Arduino First Impressions

I’m back to working on my CNC machine and wanted to hook some joysticks up to a microcontroller to run the motors back and forth during development, before I have the whole thing running under computer control. I realized that the PIC18F232 (LogoChip) has only two PWM outputs and I have three motors to control, so the LogoChip isn’t going to be ideal for this.

The Atmel has scads of PWM outputs, so I finally busted out the Arduino I bought a year ago from SparkFun Electronics. The Arduino is, to snip from their own description, an open-source prototyping platform based on a couple of Atmel microcontrollers.

Arduino with joystick, LED, and stepper controller attached

The Arduino folks really shined up their Macintosh dev system install procedures since the last time I looked — I downloaded a zip file, double-clicked a USB driver installer and rebooted, double-clicked the IDE icon, and I was in.

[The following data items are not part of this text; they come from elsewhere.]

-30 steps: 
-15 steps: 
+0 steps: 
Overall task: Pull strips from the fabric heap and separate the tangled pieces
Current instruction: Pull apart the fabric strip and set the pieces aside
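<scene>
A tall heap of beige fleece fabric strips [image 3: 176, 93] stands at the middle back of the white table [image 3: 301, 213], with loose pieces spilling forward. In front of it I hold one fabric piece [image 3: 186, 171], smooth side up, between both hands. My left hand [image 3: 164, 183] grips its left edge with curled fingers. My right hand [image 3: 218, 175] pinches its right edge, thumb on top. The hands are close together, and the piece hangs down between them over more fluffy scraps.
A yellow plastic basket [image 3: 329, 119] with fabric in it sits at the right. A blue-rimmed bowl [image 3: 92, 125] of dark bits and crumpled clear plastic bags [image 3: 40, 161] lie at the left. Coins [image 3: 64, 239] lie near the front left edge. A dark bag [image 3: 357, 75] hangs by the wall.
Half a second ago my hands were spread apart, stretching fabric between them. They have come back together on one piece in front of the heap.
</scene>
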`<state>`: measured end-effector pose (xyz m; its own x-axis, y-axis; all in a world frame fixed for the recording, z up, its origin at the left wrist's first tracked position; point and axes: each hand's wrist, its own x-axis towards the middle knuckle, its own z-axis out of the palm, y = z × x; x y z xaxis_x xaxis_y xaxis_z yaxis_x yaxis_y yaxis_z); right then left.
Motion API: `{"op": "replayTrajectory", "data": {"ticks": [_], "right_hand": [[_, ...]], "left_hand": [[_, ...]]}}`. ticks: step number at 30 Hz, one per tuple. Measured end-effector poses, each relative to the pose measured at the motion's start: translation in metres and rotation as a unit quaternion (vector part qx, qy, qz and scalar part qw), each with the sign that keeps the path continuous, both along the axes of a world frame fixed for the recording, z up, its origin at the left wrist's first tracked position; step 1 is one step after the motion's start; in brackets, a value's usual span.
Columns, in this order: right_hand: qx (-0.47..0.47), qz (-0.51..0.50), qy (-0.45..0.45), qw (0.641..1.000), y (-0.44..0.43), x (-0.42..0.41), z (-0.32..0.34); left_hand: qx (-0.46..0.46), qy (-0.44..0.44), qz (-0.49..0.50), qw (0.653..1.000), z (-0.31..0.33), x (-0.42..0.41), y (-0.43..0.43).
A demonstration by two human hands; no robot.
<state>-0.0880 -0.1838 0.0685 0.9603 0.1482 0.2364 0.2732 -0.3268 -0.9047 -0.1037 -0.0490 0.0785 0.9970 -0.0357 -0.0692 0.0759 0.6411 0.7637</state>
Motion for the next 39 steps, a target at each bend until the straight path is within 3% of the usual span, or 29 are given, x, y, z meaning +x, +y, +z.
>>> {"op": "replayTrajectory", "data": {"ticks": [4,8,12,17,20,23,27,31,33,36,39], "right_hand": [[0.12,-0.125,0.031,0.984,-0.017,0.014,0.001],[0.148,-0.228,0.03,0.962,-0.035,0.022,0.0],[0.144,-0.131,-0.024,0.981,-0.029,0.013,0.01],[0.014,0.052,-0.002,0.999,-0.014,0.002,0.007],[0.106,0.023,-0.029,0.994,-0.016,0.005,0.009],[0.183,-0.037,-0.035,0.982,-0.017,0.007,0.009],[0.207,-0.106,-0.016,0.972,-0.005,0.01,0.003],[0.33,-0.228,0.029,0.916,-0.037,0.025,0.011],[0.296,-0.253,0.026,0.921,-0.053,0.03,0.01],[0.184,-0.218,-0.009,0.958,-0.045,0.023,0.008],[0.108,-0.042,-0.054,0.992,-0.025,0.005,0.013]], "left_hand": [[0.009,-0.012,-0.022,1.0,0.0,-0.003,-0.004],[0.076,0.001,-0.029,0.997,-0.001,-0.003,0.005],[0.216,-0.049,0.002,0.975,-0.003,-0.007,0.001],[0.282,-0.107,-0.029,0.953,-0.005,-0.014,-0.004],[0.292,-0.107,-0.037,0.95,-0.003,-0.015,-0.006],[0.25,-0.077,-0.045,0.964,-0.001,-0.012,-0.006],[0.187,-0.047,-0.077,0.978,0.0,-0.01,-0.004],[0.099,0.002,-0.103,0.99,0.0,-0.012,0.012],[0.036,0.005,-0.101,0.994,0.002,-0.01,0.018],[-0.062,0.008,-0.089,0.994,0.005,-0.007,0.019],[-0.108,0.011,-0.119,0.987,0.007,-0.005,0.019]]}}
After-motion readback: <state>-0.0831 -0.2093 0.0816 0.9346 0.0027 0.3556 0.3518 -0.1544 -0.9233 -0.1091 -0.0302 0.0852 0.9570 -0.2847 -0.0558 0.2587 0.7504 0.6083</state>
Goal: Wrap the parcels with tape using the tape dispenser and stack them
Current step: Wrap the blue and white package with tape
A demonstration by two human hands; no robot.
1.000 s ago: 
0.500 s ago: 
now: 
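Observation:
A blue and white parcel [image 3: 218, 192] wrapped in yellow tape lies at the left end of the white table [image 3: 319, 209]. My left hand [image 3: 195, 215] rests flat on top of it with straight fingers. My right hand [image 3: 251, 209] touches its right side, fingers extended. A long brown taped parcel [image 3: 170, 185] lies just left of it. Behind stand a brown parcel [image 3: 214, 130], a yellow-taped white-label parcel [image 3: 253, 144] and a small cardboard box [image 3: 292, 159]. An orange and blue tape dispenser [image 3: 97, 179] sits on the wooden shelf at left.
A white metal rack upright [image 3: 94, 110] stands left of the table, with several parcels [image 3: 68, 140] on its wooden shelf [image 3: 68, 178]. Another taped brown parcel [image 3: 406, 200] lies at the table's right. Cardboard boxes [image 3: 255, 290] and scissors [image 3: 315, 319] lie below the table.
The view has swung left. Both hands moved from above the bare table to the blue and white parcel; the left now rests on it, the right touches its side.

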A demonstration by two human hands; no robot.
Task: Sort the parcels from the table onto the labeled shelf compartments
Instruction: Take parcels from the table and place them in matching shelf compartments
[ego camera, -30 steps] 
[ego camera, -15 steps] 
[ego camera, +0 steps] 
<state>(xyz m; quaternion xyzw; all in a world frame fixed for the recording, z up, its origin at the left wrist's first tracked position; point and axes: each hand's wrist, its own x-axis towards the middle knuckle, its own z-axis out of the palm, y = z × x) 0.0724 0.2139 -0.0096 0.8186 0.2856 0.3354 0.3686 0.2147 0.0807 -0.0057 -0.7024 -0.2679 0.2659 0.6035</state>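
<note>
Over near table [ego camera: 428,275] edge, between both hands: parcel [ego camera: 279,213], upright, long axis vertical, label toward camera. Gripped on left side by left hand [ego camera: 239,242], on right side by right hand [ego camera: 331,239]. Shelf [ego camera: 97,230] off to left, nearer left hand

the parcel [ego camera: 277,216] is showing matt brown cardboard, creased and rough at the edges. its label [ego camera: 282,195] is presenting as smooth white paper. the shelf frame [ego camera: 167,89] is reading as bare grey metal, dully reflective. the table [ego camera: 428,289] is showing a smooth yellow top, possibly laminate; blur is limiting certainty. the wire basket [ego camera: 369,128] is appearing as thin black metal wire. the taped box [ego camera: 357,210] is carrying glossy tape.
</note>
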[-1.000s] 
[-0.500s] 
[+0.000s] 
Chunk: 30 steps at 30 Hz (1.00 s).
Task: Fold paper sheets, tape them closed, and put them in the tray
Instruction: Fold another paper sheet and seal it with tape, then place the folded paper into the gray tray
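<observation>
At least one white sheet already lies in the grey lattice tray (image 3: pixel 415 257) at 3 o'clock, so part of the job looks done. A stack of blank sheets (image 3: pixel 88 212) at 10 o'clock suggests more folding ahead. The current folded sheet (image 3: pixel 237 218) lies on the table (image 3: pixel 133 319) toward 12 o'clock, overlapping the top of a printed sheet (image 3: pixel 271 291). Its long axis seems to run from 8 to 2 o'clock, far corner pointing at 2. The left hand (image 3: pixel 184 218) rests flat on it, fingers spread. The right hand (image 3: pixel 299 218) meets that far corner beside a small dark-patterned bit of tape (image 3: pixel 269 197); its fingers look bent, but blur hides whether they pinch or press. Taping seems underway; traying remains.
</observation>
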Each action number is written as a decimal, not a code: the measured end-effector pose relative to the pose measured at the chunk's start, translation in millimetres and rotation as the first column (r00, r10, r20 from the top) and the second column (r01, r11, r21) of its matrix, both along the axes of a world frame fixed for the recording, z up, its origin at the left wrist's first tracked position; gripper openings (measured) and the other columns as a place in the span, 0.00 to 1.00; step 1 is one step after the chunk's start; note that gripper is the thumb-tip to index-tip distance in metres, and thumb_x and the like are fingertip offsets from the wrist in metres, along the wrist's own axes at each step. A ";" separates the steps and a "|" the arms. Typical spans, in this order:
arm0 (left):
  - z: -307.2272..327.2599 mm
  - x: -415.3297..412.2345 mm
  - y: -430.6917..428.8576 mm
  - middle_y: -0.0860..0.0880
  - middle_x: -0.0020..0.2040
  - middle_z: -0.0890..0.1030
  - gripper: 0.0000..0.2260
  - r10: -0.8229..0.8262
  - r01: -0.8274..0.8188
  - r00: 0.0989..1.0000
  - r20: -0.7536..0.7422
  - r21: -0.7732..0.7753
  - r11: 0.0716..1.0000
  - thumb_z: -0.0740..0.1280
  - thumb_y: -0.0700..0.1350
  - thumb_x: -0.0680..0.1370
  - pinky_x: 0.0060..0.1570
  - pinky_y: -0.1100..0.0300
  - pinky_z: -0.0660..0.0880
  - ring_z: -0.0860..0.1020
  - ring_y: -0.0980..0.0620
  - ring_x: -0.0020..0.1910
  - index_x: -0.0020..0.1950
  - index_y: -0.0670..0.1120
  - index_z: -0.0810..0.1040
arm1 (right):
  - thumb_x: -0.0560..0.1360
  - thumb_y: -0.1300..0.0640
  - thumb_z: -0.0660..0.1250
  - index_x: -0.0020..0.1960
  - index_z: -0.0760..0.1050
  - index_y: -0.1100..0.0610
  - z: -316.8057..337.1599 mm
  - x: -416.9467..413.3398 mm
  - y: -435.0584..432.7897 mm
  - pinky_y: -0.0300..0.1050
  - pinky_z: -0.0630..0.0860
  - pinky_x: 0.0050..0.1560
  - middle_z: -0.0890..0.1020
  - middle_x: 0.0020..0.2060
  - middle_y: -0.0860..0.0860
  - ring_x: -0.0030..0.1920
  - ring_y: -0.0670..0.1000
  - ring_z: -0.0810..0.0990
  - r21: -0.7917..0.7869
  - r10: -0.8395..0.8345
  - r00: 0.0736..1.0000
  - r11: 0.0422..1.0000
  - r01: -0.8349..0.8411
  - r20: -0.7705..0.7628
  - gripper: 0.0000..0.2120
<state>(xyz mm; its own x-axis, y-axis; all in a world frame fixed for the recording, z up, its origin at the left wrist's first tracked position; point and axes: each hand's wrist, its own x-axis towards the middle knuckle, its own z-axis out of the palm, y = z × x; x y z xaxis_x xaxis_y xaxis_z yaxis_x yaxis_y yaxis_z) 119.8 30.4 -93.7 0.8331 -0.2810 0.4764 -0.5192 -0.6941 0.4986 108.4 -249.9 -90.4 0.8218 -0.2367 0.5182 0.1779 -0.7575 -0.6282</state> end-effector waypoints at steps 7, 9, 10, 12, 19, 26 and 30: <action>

I played with the Arduino Friday night. It’s really, REALLY nice to be programming in C again. I had come to the conclusion earlier from looking at the language that it was C with some microcontroller-specific libraries provided, and that’s exactly what it is. The documentation even mentions that it’s using avr-gcc underneath.

Here are my first impressions:

  • The early Arduino board I have requires you to press the reset button each time you want to download code. This is a huge pain. The newest boards have reset magic built into the USB circuit.
  • It waits about seven seconds after power-up or reset to see if you’re going to download new code to it before it starts running your program. That’s a long delay waiting for something to happen, especially if you’re not even connected to it. I expect that could be shortened by tweaking the bootloader, but I suspect you’d need a real Atmega programmer for that.
  • Taking power from the USB port is really cool, particularly during the development phase when you’re constantly tethered anyway.
  • I don’t like the GUI-based text editor in the integrated environment — but then I never do. I understand there’s a way to do all this stuff from the command-line (so advanced developers could edit with vi or emacs), but I haven’t looked up how to do that yet. (Remember, first impressions.)
  • PWM frequency is fixed by the firmware. There’s example code to change it, but the frequency is probably controlled directly by a hardware timer, and I don’t know if there are enough timers to run three PWMs at different frequencies. So the Arduino may not be any better for this application than the LogoChip was. :-)

So overall, it’s super easy and fun for geeks with programming experience. Proooobably not a good introduction to microcontrollers for visual arts students, though.